## About this exercise
Find every line of the records that has "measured" and return it.

------ Dataset records

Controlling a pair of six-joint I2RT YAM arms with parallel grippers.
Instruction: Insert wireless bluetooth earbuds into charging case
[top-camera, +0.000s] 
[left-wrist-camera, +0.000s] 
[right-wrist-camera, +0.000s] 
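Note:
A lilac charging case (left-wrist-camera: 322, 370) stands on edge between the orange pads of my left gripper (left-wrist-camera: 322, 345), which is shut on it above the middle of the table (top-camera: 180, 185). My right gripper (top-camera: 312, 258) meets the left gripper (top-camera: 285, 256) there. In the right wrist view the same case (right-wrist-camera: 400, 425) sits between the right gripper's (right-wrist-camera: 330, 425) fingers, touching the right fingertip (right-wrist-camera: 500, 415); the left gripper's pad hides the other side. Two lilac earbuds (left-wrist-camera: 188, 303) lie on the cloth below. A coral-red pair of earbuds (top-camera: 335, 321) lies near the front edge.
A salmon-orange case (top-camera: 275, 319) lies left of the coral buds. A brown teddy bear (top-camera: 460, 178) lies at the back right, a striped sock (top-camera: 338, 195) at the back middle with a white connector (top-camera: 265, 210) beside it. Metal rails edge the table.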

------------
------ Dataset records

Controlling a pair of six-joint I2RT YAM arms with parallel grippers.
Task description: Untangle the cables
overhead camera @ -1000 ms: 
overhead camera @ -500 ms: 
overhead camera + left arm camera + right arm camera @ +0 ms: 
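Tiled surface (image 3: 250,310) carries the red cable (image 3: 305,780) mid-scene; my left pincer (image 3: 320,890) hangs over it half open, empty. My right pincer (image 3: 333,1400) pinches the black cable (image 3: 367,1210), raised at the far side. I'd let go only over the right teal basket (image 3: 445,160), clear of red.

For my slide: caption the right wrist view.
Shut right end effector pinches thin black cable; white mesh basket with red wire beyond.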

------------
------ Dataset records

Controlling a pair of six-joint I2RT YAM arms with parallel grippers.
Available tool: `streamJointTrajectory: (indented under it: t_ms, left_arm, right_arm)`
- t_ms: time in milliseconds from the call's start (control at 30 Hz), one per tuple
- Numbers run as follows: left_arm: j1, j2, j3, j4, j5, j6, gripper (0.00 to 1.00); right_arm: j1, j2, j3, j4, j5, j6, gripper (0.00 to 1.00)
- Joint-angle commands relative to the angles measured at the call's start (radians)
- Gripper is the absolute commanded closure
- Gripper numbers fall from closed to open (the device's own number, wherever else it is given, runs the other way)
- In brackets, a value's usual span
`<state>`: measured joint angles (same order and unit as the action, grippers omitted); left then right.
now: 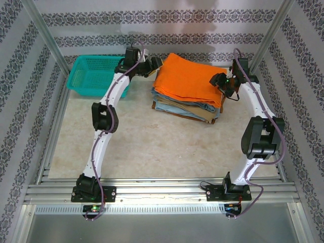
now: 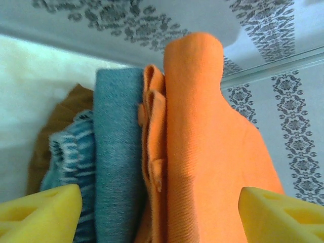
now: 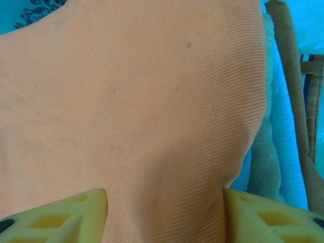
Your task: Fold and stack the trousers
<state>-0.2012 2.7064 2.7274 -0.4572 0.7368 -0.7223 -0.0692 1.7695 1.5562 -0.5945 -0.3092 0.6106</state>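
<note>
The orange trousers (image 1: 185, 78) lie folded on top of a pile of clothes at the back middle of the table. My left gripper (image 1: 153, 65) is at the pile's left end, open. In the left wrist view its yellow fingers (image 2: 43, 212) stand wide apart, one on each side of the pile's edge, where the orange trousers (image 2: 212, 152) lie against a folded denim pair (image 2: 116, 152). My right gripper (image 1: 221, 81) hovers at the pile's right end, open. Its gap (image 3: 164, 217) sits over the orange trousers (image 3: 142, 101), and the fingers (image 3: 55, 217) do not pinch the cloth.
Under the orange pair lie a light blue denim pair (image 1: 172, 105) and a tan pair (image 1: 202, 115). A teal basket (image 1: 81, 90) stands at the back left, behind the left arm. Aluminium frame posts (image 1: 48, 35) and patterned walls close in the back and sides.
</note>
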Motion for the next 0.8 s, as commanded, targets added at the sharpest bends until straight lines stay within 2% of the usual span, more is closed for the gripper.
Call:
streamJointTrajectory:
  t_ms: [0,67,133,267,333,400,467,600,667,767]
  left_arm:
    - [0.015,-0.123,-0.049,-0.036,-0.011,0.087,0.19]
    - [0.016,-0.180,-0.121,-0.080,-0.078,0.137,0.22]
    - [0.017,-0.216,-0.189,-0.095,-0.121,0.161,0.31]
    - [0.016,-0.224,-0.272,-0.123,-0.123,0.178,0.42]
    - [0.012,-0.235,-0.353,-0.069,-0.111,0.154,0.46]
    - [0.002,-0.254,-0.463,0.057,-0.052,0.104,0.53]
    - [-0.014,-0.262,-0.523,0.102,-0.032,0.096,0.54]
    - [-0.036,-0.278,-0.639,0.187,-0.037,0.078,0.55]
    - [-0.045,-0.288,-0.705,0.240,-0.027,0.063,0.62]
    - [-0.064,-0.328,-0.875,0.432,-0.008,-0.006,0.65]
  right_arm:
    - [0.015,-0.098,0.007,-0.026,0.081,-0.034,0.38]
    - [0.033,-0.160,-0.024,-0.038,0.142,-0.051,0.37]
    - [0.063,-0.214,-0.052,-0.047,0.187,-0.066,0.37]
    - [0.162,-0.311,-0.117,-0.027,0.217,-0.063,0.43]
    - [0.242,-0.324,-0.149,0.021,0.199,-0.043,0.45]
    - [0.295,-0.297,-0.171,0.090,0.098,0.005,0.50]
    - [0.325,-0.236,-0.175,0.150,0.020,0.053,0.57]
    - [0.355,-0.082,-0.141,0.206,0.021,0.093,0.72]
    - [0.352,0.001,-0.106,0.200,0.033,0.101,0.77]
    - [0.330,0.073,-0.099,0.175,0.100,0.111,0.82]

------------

## Exercise answer
- Joint-angle commands relative to the angles measured at the call's start (radians)
`<state>`: measured joint angles (same order and unit as the action, grippers omitted); left then right.

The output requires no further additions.